HE: Say it in Dutch!
OPP: What’s your favourite colour, Dom?
DW: Orange.
HE: Say it in Dutch!
DW: Oranje!
RT: Hey!
HE: Nice!
OPP: Who’s your favourite player?
DW: Iniesta-
HE: He’s not asking you he’s asking Ryan!
(Laughter)
RT: Harry’s my favourite player.
DW: Sorry, I thought that was a question for me.
– Diego, Declan’s dog enters the room.
HE: Hiii, Diegs!
DE: He’s just had his dinner.
HE: Ohh, lovely.
RT: He’s still looking at me eh? He’s not happy. He had a go at my knee, taking me at the weak spot. We used to be best friends us two, me and Diego. We never used to fight.
Everyone else: Diiieeeggggsss, aww!
HE: It’s like he wants to remember you.
RT: Yeah, sometimes he runs to me and then like, goes ‘uhh and stops’.
HE: He wants to remember you. Alright, I’m going for a shower now.
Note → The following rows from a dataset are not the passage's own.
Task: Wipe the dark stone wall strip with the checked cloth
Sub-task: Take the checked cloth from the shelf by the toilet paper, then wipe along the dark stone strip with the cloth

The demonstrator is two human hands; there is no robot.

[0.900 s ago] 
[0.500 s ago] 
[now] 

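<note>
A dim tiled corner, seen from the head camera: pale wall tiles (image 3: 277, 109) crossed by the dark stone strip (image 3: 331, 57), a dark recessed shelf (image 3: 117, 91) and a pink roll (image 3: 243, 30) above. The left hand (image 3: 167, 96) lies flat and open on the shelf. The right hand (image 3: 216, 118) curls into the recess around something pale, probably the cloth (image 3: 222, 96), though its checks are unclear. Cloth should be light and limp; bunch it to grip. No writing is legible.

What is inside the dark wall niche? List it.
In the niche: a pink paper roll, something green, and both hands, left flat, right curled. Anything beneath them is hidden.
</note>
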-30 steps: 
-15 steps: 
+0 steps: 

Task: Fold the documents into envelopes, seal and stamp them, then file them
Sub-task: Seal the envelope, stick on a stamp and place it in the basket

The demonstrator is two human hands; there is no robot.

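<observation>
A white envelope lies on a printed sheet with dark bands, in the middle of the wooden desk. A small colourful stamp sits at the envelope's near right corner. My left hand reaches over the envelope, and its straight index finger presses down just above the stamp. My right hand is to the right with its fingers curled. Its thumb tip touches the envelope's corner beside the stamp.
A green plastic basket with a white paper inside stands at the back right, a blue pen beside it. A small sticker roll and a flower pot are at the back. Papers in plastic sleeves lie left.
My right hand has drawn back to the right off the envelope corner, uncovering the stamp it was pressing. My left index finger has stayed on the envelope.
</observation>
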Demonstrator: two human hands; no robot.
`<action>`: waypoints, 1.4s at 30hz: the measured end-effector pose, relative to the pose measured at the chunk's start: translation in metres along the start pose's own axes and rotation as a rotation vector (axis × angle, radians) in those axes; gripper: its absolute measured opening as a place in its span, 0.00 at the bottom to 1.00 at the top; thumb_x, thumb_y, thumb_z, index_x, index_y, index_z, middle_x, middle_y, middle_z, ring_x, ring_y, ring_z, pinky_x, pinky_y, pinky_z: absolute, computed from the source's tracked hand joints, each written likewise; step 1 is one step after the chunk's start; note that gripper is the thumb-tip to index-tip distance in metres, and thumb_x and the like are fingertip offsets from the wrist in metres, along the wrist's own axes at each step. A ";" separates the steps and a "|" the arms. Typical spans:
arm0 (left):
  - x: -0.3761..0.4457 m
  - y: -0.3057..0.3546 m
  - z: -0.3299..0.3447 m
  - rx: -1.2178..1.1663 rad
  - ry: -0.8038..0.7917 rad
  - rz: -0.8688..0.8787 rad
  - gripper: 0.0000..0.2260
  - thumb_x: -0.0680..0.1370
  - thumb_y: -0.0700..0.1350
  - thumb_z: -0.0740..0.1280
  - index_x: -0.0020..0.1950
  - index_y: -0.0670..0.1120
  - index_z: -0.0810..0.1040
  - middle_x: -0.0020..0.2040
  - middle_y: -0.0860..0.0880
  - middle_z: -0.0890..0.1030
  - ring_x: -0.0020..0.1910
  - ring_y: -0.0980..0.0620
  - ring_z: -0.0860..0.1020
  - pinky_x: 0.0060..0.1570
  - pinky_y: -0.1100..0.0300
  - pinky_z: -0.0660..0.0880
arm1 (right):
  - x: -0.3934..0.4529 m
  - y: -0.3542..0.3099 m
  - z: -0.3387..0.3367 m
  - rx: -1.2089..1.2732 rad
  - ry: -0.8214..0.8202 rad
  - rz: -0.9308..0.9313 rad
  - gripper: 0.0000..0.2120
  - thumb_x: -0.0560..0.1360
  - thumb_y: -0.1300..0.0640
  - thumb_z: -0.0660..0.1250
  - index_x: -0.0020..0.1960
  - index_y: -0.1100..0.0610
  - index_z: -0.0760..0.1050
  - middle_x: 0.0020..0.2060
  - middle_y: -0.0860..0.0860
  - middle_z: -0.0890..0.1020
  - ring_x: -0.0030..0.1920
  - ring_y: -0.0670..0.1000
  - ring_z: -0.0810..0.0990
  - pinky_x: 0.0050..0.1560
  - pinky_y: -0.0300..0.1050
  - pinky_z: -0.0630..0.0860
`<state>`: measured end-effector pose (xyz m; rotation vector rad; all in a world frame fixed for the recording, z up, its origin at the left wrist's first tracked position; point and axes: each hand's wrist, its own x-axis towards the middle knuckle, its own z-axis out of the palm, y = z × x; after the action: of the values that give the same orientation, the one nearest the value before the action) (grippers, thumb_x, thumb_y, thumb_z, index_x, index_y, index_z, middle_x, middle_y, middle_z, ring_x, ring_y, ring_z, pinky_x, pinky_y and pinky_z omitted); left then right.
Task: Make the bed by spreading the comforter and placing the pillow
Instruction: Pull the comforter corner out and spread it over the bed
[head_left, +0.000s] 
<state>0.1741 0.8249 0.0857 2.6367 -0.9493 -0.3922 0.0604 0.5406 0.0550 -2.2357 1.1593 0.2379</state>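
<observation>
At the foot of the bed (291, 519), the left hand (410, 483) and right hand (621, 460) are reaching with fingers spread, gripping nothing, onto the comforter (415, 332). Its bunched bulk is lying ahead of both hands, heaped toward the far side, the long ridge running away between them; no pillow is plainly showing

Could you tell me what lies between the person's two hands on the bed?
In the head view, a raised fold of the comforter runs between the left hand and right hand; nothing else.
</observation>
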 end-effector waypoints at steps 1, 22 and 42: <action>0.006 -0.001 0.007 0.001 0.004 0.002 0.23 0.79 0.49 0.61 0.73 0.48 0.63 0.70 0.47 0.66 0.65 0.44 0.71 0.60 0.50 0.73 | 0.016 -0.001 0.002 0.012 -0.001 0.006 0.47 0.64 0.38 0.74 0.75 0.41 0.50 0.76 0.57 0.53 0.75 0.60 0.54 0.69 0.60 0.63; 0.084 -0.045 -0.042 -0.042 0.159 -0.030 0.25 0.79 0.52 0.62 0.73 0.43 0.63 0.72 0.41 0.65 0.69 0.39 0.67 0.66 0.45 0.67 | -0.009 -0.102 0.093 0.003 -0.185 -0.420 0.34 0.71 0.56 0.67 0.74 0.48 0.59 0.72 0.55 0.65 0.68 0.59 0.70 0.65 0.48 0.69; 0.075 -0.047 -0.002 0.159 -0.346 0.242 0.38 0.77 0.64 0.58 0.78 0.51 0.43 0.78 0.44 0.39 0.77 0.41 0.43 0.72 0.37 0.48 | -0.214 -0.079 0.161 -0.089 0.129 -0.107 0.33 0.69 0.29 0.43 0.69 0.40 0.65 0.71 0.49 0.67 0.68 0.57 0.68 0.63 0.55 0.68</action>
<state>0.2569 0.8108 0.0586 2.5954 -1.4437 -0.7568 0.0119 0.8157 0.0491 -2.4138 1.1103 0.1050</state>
RT: Harry, you’ve answered one question.
HE: Alright, Merry Christmas and a happy New Year.
DW: Merry Christmas.
OPP: Merry Christmas and I’ll see you when I get back Harry!
HE: Enjoy your New Year.
RT: I’m going to the Mount [Mount Maunganui] and I’m going to Rotorua-
DW: Hey! Nando has an B’n’B up there – you should go to it!
RT: He’s got a what?
HE: Who’s that, Nando?
RT: Yeah?!
OPP: He’s got a bed and breakfast.
Just imagine Nando making you breakfast in the morning!
OPP: His dad runs it.
DE: You should DEFINITELY go and stay there the night!
OPP: His dad’s a legend.
DW: His dad’s so nice!
DE: Seriously. If you get the chance to stay for one night. He [Nando’s dad] would ask you every question!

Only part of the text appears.